As products become software-defined, AI enabled, and continuously connected to the manufacturer, the traditional boundaries between engineering, IT, and lifecycle support are breaking down. CTOs can no longer rely on delivery models built around isolated engineering tasks, disconnected digital programs, or vendor sprawl across the product lifecycle. Instead, they increasingly need partners that can connect product engineering, software platforms, data, verification and validation (V&V), and aftermarket operational accountability in one continuous loop.
This shift is being driven by increasing product complexity.

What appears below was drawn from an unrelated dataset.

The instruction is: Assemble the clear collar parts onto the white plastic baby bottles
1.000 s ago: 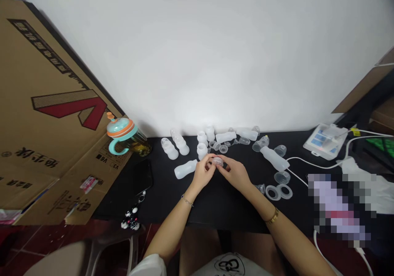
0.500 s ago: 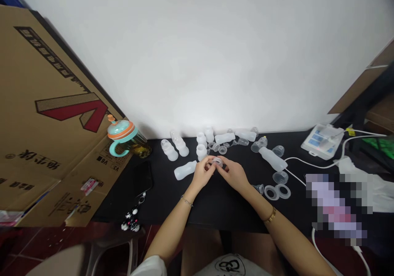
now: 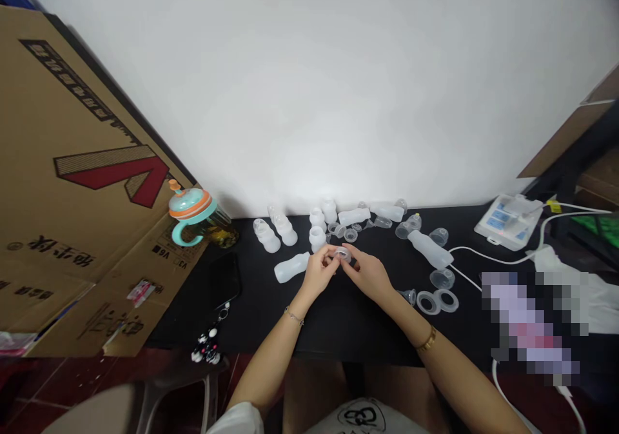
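My left hand [image 3: 321, 271] and my right hand [image 3: 368, 274] meet over the black table, fingers pinched on a small whitish translucent ring [image 3: 343, 253], perhaps a bottle collar. Fingertips cover part of it. Just left of my left hand a frosted baby bottle body [image 3: 291, 268] lies on its side. Behind my hands stand white bottle bodies [image 3: 318, 238], with small clear rings [image 3: 351, 235] beside them. Two capped baby bottles [image 3: 266, 235] lean or lie further left. Right of my right forearm lie flat translucent rings [image 3: 428, 303], a clear dome cap [image 3: 442, 279] and a long frosted bottle body [image 3: 430, 249].
At the left stand a large cardboard box [image 3: 87, 163] and a teal-lidded drink cup [image 3: 198, 215], with a dark phone [image 3: 225, 279] in front. A white plastic case [image 3: 509, 221] and white cables [image 3: 493, 258] lie at the right. A white wall [image 3: 338, 86] bounds the table behind.
Both hands keep hold of the ring in nearly the same place, with only a slight shift of the fingers. The whole view has moved very slightly.
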Demonstrator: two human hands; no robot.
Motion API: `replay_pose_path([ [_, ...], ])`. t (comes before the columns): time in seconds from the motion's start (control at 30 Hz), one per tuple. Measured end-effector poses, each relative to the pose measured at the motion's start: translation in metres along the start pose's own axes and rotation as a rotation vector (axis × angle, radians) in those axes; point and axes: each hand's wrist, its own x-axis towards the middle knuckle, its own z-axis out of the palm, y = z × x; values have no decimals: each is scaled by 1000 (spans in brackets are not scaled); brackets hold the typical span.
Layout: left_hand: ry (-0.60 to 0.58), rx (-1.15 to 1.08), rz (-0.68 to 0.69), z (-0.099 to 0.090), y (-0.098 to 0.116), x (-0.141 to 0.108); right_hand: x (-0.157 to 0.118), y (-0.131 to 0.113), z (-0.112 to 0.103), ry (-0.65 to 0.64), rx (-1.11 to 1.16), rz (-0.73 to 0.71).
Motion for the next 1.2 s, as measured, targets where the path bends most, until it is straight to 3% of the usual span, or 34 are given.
replay_pose_path([
  [0.77,23,42,-20,-1,3,0,0,3,5,-4,-42,-1],
  [1.2,3,-53,-43,1,3,1,0,-1,0,-6,-26,24],
])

Modern products, from vehicles to industrial equipment to medical devices, are deeply embedded systems where hardware, software, AI models, connectivity, and regulatory requirements evolve simultaneously. Hardware and software development lifecycles operate at different speeds, often creating synchronization and integration challenges. Engineering decisions increasingly affect digital performance, compliance exposure, operational uptime, and warranty risk, long after a product leaves the design stage.
For CTOs, the challenge is no longer securing engineering capacity. It is orchestrating the lifecycle of software-defined systems without creating fragmentation across providers, tools, and domains. When lifecycle ownership is fragmented, enterprises experience slower release cycles, validation delays, compliance gaps, and unclear accountability when failures occur in the field.
Enterprises are therefore consolidating toward partners that can span engineering, digital platforms, and lifecycle execution.
Engineering delivery models are undergoing a structural shift. Historically, enterprises relied on fragmented providers. One handled mechanical engineering, another embedded software, others testing, IT platforms, or customer support operations. While workable in slower innovation cycles, this model increasingly creates delays, rework, and accountability gaps in software-defined systems.
Today’s product environments demand tighter integration across engineering and digital layers. Software updates affect mechanical performance. AI models depend on data pipelines and cloud infrastructure. Regulatory validation now spans engineering artifacts and operational telemetry. In a recent worldwide study across the heavy industries sector, HFS Research found that more than half of the 202 participants opined that external service providers will play a significant role in building or scaling their internal capabilities. However, 48% of them plan to consolidate their vendors over the next two years into fewer, broader partners.
When disconnected vendors deliver these elements, enterprises face practical consequences:
Lifecycle accountability is, therefore, becoming the new battleground for engineering services. Exhibit 1 illustrates why CTOs are shifting from fragmented engineering ecosystems toward partners that can orchestrate the entire product lifecycle.
Source: HFS Research, 2026
As enterprises move toward lifecycle-accountable engineering models, CTOs should look for clear delivery signals from potential partners.
These signals include
Providers that cannot demonstrate these capabilities risk reinforcing the fragmentation enterprises are trying to eliminate
HCLTech’s strategy to shift left to a silicon-stack-based ER&D model with AI as the foundation is an example of moving up the value stream for lifecycle accountability. Akkodis’ strategy is another example that reflects this lifecycle convergence. The company combines engineering expertise well entrenched “in the customer’s process,” particularly in complex and regulated industries such as automotive and aerospace, with expanding digital and AI capabilities that connect engineering decisions to operational outcomes. AI-Core is Akkodis’ recently launched platform engineered to accelerate data processing, AI, automation, validation, and testing across industries and domains.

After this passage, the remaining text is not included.